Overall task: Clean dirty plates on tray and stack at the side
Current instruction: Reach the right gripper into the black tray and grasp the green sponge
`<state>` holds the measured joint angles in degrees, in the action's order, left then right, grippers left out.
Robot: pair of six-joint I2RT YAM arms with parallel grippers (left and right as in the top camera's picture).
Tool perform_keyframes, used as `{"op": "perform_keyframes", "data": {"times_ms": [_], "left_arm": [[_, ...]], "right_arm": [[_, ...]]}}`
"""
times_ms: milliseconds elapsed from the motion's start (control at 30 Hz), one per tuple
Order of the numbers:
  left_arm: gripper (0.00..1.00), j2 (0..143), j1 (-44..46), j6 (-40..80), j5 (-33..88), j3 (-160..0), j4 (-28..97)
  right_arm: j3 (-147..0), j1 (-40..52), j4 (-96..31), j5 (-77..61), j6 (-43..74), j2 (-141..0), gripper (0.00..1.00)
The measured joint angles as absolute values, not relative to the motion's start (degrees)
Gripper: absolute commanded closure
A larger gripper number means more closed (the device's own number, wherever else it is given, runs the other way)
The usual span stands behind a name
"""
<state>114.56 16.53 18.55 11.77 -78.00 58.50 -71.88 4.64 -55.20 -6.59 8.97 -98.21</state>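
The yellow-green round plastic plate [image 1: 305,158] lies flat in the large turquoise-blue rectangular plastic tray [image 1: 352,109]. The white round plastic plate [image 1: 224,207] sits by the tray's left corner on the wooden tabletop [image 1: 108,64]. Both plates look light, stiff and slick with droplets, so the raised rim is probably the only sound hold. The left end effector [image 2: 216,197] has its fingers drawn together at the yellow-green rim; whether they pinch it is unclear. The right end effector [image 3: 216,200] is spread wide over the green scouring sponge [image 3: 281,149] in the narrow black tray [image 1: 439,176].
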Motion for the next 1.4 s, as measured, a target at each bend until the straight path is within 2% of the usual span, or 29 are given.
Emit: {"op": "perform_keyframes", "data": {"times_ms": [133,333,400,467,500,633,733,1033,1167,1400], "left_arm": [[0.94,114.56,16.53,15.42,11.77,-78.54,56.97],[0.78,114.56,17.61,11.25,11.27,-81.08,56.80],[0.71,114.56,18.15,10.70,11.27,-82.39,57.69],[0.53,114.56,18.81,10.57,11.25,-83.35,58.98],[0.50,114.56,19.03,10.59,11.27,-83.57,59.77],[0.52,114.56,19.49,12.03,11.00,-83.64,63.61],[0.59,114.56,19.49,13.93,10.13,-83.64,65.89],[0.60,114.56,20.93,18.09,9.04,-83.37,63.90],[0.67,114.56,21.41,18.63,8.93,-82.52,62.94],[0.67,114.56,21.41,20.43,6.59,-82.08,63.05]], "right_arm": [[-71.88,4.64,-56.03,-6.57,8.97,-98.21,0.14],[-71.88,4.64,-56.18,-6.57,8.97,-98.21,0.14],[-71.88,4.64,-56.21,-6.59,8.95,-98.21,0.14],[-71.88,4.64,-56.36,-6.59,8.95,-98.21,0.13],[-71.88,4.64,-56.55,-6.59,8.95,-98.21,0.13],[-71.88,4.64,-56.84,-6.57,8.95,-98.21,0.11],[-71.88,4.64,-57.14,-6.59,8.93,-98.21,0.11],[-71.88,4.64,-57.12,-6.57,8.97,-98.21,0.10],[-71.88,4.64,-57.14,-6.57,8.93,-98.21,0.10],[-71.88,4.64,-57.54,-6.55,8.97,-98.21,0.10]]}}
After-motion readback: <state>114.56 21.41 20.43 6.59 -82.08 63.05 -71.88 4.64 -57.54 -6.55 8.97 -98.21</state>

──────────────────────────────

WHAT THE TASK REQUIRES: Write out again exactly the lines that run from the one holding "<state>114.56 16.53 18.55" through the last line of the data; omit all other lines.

WRITTEN RESPONSE:
<state>114.56 16.53 18.55 11.77 -78.00 58.50 -71.88 4.64 -55.20 -6.59 8.97 -98.21</state>
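The yellow-green round plastic plate [image 1: 305,158] lies flat in the large turquoise-blue rectangular plastic tray [image 1: 352,109]. The white round plastic plate [image 1: 224,207] sits by the tray's left corner on the wooden tabletop [image 1: 108,64]. Both plates look light, stiff and slick with droplets, so the raised rim is probably the only sound hold. The left end effector [image 2: 216,197] has its fingers drawn together at the yellow-green rim; whether they pinch it is unclear. The right end effector [image 3: 216,200] is spread wide over the green scouring sponge [image 3: 281,149] in the narrow black tray [image 1: 439,176].
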Motion for the next 1.4 s, as measured, a target at each bend until the straight path is within 2% of the usual span, or 29 are given.
Emit: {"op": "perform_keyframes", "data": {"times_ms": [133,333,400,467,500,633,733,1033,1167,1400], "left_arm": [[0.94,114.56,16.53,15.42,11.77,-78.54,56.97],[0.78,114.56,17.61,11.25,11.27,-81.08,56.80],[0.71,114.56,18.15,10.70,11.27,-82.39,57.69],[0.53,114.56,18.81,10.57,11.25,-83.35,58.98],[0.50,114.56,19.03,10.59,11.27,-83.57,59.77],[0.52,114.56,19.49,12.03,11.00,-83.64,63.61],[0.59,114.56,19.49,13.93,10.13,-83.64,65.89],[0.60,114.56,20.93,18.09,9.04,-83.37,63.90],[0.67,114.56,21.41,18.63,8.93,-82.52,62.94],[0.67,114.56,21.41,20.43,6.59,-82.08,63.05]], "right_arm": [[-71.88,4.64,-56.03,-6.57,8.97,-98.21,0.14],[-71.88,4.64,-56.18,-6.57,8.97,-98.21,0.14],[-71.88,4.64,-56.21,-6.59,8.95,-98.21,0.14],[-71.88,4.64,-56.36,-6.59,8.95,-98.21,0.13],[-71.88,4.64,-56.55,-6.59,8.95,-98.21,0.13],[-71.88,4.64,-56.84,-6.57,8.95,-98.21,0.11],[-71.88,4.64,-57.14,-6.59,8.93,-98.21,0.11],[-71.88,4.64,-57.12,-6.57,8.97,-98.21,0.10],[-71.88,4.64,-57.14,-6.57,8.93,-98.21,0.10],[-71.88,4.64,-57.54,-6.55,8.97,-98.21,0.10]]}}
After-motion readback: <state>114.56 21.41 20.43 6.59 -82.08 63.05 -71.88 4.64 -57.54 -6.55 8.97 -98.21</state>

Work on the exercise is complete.